The SlaveVoyages website offers records about the origins and forced transportation of more than twelve million Africans across the Atlantic and within the Americas. This ever-evolving website is the collaborative effort of dozens of researchers working in libraries and archives around the world. The work of several prominent historians, including Herbert S. Klein, David Richardson, David Eltis, and Stephen Behrendt, was foundational to the creation and expansion of the database over a period of decades. In 2008, the Trans-Atlantic Slave Trade Database was first made freely available online, thanks to the efforts of David Eltis in collaboration with a multidisciplinary and international team of scholars, programmers, librarians, and designers. The database has been repeatedly refreshed and expanded to reflect new research findings and the user interface was modernized from 2015-2018. For a more detailed account of the project's history, please click here.
In 2020, the Intra-American Slave Trade Database was added to the SlaveVoyages website. This database offers insight into the experiences of those who survived the Middle Passage across the Atlantic and were forced to board subsequent vessels soon after arriving at a port in the Americas. In 2021, a new section of the website, People of the Atlantic Slave Trade, was released. This section contains the African Origins Database, a list of nearly 100,000 Africans liberated from slaving vessels during the last sixty years of the transatlantic slave trade, as well as the Oceans of Kinfolk Database. The Oceans of Kinfolk Database provides the names of more than 63,000 people who were forcibly trafficked to New Orleans, along with information about their voyages and captors.

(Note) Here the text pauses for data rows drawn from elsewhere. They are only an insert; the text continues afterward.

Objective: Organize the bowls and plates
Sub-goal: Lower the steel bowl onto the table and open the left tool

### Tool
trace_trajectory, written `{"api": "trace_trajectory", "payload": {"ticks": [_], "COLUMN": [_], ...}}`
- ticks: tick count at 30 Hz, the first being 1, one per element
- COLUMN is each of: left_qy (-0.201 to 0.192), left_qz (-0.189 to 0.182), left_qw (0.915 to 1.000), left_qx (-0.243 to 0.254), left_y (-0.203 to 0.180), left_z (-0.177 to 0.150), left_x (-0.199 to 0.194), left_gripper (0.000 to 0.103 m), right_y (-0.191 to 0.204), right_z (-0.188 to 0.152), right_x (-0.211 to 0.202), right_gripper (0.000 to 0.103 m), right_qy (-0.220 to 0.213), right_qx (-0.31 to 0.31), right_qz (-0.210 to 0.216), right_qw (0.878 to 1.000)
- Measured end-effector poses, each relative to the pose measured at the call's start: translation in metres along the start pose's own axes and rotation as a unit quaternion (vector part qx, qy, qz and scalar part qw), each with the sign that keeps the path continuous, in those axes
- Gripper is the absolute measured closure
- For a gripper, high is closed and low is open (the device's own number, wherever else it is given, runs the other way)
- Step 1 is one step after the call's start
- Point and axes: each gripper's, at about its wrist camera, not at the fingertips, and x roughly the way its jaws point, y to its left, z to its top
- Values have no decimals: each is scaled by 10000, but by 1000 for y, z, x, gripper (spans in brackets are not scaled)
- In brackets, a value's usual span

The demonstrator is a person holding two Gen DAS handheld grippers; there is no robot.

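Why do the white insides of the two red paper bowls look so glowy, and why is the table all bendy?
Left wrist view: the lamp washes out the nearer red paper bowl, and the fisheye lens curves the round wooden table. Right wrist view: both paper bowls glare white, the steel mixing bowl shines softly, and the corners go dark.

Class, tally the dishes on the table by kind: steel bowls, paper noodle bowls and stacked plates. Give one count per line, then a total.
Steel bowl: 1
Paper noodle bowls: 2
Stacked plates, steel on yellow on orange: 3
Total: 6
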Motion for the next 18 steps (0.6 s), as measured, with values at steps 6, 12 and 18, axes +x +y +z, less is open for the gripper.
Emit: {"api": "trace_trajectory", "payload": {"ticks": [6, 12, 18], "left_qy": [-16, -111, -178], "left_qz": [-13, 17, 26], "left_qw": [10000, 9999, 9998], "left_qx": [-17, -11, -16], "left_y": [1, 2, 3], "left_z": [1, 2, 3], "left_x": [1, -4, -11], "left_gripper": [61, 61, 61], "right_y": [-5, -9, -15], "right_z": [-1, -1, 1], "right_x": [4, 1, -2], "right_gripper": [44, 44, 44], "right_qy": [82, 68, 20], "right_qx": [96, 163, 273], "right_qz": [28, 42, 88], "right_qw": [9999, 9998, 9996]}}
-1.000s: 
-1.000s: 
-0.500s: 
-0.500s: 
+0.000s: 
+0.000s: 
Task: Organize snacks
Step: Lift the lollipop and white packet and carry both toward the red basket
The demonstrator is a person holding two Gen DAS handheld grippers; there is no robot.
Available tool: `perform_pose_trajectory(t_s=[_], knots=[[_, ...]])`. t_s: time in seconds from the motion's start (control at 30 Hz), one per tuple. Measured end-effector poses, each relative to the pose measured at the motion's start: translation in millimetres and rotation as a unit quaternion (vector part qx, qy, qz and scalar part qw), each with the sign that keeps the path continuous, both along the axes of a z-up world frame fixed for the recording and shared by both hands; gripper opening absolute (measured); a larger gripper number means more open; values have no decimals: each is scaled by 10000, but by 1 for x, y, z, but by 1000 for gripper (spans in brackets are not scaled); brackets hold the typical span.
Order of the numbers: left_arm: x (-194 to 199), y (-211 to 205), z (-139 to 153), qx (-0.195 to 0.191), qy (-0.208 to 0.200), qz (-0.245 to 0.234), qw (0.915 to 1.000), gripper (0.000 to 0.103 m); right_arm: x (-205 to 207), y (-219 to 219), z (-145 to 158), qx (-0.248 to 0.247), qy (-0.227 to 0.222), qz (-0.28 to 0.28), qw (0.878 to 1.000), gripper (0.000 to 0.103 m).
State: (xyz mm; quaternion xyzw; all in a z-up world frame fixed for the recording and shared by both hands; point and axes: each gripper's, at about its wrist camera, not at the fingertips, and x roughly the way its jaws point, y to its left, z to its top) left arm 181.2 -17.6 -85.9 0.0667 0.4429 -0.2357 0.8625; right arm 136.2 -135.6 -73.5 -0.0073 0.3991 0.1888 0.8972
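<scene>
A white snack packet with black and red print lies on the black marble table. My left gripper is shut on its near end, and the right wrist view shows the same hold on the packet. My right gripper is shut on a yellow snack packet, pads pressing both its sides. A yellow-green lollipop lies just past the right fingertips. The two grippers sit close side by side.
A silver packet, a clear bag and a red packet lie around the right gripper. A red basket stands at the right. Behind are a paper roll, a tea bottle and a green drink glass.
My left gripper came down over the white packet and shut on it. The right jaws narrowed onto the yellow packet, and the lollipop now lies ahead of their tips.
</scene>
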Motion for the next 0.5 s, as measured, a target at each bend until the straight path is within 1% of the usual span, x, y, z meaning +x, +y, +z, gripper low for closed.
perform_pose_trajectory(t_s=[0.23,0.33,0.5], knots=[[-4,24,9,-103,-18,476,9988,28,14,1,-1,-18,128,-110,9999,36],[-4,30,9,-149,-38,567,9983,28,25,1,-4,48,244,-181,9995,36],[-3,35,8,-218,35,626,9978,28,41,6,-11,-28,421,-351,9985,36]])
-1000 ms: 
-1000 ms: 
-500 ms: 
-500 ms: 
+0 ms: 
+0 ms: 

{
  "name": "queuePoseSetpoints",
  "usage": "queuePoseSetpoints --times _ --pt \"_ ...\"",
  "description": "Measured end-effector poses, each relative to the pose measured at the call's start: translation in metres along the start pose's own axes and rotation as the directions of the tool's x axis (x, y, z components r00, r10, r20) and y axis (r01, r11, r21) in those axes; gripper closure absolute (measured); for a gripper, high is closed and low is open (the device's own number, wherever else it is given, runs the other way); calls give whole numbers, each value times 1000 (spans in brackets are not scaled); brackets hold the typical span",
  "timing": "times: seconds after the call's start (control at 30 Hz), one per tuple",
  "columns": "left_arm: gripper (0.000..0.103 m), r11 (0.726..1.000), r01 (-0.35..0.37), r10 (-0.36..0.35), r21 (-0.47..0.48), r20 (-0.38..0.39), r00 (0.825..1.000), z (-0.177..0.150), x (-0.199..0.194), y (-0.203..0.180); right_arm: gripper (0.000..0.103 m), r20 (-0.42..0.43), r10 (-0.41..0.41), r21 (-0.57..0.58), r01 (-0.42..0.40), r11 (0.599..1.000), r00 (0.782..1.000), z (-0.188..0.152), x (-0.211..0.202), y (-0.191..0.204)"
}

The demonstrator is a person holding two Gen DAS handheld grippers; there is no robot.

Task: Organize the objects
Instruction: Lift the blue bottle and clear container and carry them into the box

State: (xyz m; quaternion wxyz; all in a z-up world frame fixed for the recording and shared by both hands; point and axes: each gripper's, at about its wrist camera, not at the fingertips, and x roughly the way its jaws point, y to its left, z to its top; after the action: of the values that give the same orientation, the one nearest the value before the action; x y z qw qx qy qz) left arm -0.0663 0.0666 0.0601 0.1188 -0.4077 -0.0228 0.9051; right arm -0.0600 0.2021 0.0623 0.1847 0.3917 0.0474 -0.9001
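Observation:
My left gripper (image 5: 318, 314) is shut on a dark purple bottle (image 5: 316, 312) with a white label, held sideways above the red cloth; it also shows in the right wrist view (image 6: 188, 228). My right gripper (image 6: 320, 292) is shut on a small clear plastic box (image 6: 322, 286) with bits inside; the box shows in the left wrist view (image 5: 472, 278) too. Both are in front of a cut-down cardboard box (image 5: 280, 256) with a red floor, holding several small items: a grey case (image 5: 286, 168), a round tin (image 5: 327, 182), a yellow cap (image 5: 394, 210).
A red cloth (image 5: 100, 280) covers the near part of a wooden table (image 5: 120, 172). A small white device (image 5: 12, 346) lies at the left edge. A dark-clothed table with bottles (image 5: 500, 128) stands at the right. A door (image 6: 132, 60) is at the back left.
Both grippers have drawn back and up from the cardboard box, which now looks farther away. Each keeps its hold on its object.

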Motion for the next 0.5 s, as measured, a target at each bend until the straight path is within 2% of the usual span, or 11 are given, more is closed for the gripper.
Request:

Given the complexity of the website, SlaveVoyages requires considerable energy and financial support to maintain. In 2021, a consortium of six member institutions was formed to support the efforts of SlaveVoyages. The now eight member institutions are Emory University (the original host institution), Rice University (the new hosting institution), the University of California campuses at Berkeley, Irvine, and Santa Cruz, Harvard University, the National Museum of African American History and Culture, the Omohundro Institute of Early American History & Culture, the University of the West Indies at Cave Hill, Barbados, and Washington University. This model of support and guidance will help ensure the sustainability of the website, while partnerships with these institutions, such as with the University of West Indies at Cave Hill, will encourage the site to explore new directions and help broaden access to archival materials.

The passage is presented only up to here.